Stimulus: participants were offered three hypothetical treatments with identical effectiveness and likelihood of success. However, despite such similarity, some of them were preferred to others.
Possible inference: it seems like the effectiveness and the likelihood of success are not the only criteria by which treatments were judged. Otherwise, with the same level of positive outcome, all three would be approved to the same extent. It can be a case that participants attention was drawn to the information presented first. If positive information is presented first, then their emotions may favour from the most positive to the least positive. The mere mention of death may repel participants. Surely, there can be other reasons and factors that impacted their choice.
With this in mind let’s analyze answer choices:
A. Study participants consistently favored those treatments that offered certainty over those that created uncertainty.
The first thing that drew my attention is “consistently” at which nothing in the stimulus hints. Such “strong” words should be scrutinized first.
Next, all three treatments had similar descriptions presented in different ways. I don't think any of them was uncertain. Let’s say, even if participants thought that the information given in percentages was not as easily comprehensible as that given in numbers, still percentages present a certain information because the stimulus doesn’t say “about” or “approximately” or “perhaps” 75%. Rather, it directly says that 75% would be saved. So no uncertainty here. Moreover, participants still chose B over C, so uncertainty is non-issue.
B. Most or all study participants favored those treatments that saved the greatest number of lives.
An alluring trap: all three proposed treatments have the same success rate. All save 75% of 8000 people. So, this choice is not about the stimulus given above. Thus, out.
C. Some or all of the study participants were confused by the experimenters’ instructions.
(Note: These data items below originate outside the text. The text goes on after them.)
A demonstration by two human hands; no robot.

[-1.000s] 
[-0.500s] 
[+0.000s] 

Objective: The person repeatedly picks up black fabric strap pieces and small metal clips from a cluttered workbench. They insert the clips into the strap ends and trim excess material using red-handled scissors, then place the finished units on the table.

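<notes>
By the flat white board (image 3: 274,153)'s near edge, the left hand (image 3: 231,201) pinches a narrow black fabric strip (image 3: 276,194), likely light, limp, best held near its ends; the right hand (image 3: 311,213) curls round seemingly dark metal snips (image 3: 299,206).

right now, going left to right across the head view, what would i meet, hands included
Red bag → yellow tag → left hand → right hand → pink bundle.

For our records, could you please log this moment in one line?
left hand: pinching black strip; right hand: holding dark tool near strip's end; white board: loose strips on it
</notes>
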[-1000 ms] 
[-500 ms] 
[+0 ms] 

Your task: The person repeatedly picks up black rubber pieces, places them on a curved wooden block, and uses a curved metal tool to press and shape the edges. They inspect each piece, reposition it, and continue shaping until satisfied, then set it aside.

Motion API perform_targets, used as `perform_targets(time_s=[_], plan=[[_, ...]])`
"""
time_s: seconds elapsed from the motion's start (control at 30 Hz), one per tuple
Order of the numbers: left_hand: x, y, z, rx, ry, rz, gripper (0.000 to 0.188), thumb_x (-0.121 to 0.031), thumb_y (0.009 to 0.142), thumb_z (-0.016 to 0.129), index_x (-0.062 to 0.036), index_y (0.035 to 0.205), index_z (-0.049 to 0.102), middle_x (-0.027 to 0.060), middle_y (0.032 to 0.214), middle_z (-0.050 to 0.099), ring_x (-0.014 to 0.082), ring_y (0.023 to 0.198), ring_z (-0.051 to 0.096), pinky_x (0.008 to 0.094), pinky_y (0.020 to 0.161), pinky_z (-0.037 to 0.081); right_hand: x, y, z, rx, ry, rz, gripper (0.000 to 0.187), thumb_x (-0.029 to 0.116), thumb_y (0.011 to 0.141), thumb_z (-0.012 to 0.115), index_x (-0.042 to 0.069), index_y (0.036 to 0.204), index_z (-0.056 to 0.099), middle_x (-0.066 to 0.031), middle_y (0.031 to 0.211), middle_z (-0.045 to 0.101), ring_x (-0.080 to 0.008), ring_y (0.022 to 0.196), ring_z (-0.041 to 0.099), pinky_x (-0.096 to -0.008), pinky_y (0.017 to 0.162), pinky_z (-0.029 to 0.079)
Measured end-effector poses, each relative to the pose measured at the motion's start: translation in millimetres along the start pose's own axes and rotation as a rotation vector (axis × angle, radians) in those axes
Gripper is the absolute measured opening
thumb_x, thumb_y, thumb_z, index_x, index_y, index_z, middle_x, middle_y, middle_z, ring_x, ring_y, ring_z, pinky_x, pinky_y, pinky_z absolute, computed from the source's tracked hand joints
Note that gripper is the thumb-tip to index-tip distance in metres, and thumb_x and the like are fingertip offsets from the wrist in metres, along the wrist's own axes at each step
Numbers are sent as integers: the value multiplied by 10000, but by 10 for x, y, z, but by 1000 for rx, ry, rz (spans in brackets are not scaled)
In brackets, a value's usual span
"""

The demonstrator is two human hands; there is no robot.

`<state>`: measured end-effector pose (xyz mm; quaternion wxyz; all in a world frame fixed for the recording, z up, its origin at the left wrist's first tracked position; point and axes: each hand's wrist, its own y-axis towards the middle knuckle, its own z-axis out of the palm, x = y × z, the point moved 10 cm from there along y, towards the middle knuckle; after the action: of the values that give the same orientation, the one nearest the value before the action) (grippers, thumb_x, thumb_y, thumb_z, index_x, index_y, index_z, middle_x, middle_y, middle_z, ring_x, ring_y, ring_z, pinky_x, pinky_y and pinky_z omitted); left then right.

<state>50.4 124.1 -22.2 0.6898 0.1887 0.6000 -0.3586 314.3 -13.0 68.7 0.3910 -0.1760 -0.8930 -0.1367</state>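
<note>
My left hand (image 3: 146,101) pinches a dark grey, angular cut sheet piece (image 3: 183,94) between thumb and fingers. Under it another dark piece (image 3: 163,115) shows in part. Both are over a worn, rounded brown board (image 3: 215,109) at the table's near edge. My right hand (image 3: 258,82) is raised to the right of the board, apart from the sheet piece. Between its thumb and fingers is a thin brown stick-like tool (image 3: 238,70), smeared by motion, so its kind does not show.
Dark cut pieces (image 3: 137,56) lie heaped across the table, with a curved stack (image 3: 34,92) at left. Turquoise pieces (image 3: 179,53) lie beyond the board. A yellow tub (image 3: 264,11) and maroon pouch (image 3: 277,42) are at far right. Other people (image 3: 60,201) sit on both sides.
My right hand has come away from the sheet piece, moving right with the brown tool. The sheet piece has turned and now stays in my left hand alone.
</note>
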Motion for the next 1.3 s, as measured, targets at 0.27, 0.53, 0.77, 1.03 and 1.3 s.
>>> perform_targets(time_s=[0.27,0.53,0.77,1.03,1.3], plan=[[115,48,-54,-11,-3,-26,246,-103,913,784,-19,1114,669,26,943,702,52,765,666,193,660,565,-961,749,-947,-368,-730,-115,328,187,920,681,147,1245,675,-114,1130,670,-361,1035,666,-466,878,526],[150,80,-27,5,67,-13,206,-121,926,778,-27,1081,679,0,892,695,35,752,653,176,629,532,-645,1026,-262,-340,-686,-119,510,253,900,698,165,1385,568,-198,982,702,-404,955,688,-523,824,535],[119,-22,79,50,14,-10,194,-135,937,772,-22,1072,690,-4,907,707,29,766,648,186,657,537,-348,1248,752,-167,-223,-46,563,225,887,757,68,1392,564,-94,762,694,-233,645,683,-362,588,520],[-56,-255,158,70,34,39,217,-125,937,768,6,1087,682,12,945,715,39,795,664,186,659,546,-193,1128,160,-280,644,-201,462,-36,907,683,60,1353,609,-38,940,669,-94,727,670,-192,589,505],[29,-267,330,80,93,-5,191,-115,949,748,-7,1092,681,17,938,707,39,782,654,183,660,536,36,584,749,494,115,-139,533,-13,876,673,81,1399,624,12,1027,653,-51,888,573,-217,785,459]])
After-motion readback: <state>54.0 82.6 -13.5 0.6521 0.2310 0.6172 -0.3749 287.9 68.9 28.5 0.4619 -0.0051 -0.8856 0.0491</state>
Probably, the easiest choice to remove: nothing in the stimulus indicates that the result of the experiment was due to some sort of confusion. Sure, this can be a case, but it doesn’t necessarily have to be a case. Participants may have chosen A > B > C on the basis of other factors, such as those mentioned before moving to the analysis of choices.
D. Participants would have strongly disfavored a hypothetical Treatment D that offered a 25% chance that all of the infected individuals would die but a 75% chance that none of the infected individuals would die.
The stimulus says “strongly preferred” that is not the same thing is “strongly disfavored”.
For example we may like chocolate, banana, and cake. We may like chocolate more than banana, and like banana more than cake. However, this doesn’t mean that we dislike cake. We surely like cake but not as much as we like chocolate and banana.
So, saying “strongly disfavor” is not the inference we can make”.
E. The effectiveness of a treatment and its likelihood of success were not the only factors that affected which treatments were favored by study participants.
As we have already presupposed above, participants may have judged treatments not only by a success rate. Otherwise, with the same level of positive outcome, all three would be approved to the same extent. It can be a case that participants attention was drawn to the information presented first. If positive information is presented first, then their emotions may favour from the most positive to the least positive. The mere mention of death may repel participants. Surely, there can be other reasons and factors that impacted their choice.